### DIRECTIONS FOR THIS TASK
The task calls for the count of lines containing "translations" in these records, given as a number with no other words.

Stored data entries
○ ○ ○ ○
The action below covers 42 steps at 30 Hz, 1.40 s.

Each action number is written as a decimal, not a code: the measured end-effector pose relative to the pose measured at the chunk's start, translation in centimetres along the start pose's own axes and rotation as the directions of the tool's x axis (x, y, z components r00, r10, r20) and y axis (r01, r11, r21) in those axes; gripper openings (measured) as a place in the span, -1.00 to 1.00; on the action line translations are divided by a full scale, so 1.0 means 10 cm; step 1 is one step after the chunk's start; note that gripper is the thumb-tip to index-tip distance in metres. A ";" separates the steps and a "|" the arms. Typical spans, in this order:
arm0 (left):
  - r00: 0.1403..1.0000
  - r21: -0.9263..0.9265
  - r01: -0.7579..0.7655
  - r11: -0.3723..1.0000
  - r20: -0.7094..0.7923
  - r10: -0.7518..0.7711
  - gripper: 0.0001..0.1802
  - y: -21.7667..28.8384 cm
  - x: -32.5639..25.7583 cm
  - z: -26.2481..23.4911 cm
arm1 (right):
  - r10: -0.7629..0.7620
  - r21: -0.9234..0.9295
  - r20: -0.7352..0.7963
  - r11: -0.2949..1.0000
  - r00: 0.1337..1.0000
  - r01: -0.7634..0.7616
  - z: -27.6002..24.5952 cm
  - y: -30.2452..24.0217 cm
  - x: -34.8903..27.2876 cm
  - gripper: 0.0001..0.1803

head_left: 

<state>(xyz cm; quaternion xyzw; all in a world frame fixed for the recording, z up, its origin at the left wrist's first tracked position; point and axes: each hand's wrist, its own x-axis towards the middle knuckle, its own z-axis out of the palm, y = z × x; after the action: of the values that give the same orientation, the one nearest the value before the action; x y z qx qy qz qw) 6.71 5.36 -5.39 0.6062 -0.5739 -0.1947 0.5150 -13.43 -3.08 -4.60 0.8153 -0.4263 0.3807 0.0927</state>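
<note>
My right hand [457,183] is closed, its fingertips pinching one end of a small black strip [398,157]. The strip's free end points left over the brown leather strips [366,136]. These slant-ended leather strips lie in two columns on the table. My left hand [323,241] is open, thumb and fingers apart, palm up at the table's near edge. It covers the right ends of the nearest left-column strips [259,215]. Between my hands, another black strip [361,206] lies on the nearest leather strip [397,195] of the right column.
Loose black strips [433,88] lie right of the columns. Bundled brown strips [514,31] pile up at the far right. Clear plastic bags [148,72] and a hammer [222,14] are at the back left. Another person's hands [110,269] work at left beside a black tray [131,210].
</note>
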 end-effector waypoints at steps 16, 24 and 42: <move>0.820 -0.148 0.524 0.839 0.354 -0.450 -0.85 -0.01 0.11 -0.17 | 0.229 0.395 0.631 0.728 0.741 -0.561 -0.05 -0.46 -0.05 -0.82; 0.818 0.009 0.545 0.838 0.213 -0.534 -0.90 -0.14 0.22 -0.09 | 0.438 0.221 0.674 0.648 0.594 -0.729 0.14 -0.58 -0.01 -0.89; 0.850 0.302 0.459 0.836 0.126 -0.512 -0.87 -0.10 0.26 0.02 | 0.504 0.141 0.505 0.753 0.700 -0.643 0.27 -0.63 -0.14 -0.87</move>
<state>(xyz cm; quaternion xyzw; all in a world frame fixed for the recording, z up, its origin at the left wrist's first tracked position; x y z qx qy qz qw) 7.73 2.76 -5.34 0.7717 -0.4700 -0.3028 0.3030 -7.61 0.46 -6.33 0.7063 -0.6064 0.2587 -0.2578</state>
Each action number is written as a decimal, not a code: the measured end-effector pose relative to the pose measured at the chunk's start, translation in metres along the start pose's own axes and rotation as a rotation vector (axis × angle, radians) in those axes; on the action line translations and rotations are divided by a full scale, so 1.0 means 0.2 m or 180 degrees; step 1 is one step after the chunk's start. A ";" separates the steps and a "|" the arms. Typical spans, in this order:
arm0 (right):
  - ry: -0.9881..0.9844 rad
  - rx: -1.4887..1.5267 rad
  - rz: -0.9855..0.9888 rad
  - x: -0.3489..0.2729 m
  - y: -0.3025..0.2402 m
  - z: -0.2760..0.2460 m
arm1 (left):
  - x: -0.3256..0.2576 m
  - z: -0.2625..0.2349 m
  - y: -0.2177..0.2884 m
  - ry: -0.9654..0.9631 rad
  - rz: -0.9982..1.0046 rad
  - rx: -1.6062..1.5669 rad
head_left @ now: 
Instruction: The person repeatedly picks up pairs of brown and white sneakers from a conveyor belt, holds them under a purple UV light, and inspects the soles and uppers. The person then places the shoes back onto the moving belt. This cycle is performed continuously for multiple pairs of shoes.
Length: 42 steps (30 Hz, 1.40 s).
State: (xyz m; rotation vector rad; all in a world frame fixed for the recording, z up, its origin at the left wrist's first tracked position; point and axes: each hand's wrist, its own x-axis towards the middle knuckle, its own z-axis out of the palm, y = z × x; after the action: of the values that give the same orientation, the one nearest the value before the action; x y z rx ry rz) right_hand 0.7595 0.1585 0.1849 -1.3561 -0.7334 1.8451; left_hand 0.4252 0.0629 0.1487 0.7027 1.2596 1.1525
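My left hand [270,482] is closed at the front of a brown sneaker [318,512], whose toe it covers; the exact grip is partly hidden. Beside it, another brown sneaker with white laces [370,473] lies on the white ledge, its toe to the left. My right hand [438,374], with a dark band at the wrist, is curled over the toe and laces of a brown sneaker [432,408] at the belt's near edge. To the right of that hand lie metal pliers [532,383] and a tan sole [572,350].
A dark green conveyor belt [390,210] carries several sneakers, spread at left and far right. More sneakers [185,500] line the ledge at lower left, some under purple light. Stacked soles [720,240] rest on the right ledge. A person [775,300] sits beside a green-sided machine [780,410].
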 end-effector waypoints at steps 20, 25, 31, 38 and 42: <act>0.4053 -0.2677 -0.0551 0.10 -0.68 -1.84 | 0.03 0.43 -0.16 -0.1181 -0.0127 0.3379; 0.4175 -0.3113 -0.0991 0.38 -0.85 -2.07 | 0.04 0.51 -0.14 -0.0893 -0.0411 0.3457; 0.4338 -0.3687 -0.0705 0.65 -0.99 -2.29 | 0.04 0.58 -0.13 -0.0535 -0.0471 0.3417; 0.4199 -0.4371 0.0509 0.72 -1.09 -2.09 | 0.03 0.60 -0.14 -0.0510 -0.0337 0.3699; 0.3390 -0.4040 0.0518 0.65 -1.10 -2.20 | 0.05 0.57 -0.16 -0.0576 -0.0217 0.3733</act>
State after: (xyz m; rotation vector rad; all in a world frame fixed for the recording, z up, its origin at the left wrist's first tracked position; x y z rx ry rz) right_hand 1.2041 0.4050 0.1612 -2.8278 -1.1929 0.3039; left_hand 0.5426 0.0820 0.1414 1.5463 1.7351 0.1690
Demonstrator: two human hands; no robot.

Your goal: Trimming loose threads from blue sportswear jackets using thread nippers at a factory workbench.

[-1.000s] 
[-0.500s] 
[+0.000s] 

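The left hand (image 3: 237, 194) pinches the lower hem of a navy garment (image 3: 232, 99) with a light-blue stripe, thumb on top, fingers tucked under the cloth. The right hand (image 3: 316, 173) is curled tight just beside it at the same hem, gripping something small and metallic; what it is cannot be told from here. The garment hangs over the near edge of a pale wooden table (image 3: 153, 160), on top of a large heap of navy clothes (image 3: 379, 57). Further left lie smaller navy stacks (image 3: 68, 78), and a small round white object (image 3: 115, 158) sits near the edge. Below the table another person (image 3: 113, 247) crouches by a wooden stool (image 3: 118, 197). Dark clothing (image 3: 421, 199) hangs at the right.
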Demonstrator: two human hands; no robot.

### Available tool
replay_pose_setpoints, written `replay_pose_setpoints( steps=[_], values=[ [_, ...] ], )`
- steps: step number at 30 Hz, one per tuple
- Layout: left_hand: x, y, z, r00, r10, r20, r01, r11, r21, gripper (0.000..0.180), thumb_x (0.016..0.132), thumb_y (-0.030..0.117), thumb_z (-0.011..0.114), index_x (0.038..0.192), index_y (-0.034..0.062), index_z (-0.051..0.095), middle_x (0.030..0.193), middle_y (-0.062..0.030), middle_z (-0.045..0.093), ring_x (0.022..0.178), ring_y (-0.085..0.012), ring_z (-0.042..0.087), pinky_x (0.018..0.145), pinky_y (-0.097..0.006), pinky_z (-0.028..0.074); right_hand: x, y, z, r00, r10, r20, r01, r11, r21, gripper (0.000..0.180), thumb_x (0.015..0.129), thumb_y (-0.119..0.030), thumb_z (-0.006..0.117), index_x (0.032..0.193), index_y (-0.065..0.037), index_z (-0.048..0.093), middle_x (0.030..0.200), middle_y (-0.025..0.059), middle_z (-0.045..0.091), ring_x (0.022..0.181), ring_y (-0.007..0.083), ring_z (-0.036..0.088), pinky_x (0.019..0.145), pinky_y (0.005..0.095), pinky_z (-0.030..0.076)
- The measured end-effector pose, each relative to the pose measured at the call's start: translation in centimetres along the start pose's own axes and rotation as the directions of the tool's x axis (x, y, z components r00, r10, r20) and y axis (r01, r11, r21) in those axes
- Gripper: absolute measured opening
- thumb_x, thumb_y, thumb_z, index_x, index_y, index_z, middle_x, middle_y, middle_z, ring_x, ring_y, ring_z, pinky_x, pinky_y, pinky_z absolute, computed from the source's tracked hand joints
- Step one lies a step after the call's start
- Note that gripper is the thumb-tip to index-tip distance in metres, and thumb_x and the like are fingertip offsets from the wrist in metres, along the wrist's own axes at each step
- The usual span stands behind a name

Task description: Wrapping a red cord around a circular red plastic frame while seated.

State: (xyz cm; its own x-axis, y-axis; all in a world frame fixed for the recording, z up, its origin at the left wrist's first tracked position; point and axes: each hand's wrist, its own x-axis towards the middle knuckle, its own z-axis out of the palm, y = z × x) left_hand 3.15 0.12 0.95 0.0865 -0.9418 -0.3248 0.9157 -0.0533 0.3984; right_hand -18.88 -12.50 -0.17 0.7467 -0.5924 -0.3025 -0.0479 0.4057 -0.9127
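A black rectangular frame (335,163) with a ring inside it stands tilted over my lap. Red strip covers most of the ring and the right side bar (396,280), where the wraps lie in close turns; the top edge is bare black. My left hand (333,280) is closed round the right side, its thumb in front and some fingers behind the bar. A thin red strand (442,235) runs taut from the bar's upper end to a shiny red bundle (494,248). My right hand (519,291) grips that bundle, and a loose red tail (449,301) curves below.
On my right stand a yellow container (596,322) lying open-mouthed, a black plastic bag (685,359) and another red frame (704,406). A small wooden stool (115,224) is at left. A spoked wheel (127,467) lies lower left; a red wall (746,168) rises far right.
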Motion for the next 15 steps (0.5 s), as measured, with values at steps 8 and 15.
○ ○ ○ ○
### TASK RESPONSE
2